Action2Sound: Ambient-Aware Generation of Action Sounds from Egocentric Videos

Changan Chen,Puyuan Peng,Ami Baid,Zihui Xue,Wei-Ning Hsu,David Harwath,Kristen Grauman
2024-07-25
Abstract:Generating realistic audio for human actions is important for many applications, such as creating sound effects for films or virtual reality games. Existing approaches implicitly assume total correspondence between the video and audio during training, yet many sounds happen off-screen and have weak to no correspondence with the visuals -- resulting in uncontrolled ambient sounds or hallucinations at test time. We propose a novel ambient-aware audio generation model, AV-LDM. We devise a novel audio-conditioning mechanism to learn to disentangle foreground action sounds from the ambient background sounds in in-the-wild training videos. Given a novel silent video, our model uses retrieval-augmented generation to create audio that matches the visual content both semantically and temporally. We train and evaluate our model on two in-the-wild egocentric video datasets, Ego4D and EPIC-KITCHENS, and we introduce Ego4D-Sounds -- 1.2M curated clips with action-audio correspondence. Our model outperforms an array of existing methods, allows controllable generation of the ambient sound, and even shows promise for generalizing to computer graphics game clips. Overall, our approach is the first to focus video-to-audio generation faithfully on the observed visual content despite training from uncurated clips with natural background sounds.
Computer Vision and Pattern Recognition,Artificial Intelligence,Sound,Audio and Speech Processing
What problem does this paper attempt to address?

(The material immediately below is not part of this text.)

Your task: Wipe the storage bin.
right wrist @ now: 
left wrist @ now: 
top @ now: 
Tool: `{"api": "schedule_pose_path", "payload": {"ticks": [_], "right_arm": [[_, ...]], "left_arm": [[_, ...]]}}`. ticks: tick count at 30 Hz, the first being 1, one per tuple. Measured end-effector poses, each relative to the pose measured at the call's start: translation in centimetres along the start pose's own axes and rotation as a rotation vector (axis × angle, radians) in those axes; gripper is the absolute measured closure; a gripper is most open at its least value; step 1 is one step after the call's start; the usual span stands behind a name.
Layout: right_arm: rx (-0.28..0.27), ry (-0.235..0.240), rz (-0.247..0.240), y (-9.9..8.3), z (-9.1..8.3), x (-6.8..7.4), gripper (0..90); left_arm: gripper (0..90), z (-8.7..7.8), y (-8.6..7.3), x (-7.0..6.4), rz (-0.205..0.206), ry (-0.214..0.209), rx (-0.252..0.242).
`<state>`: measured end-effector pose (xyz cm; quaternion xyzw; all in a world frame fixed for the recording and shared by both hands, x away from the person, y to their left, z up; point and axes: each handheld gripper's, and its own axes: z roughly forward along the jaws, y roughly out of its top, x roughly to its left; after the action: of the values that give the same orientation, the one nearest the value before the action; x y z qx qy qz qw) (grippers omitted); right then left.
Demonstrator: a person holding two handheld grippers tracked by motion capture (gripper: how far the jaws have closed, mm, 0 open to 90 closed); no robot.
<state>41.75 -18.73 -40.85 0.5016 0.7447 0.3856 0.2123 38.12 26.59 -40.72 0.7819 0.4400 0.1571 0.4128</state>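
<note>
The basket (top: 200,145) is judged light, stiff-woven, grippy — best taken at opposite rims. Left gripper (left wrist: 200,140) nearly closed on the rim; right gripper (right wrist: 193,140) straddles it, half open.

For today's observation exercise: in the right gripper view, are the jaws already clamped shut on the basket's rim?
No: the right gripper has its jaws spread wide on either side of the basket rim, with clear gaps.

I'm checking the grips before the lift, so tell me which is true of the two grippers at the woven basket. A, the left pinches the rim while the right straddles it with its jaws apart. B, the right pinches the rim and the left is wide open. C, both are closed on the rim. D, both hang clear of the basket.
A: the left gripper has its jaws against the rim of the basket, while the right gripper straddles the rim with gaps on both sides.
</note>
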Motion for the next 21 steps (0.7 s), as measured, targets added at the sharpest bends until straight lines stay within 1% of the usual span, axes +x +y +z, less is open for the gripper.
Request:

### Problems Addressed by the Paper This paper aims to address the problem of generating realistic audio from first-person perspective videos, particularly in real-world scenarios where background sounds and action sounds are mixed. Specifically, the paper proposes the following points: 1. **Separation of Background Sounds and Action Sounds**: - Existing methods usually assume that video and audio are perfectly aligned during training, but in practical applications, many background sounds (such as traffic noise, conversations, etc.) are not directly related to the visual content, leading to inaccurate or hallucinated sounds. - The paper proposes a novel method to distinguish between foreground action sounds and background environmental sounds and utilizes this mechanism during training. 2. **Novel Audio Generation Model**: - A new model named AV-LDM is proposed, which can generate audio that semantically and temporally matches the video content by using retrieval-augmented generation when given a new silent video. 3. **Dataset Expansion**: - To validate the effectiveness of the model, the paper introduces a large-scale first-person perspective video dataset called Ego4D-Sounds, containing 1.2 million carefully selected video clips with corresponding action audio. 4. **Experimental Results**: - Experiments show that the proposed model significantly outperforms existing methods on multiple evaluation metrics and demonstrates good potential in virtual reality game clips. In summary, the paper addresses the problem of effectively separating action sounds from background sounds when generating audio for real-world videos and demonstrates its potential value in various applications.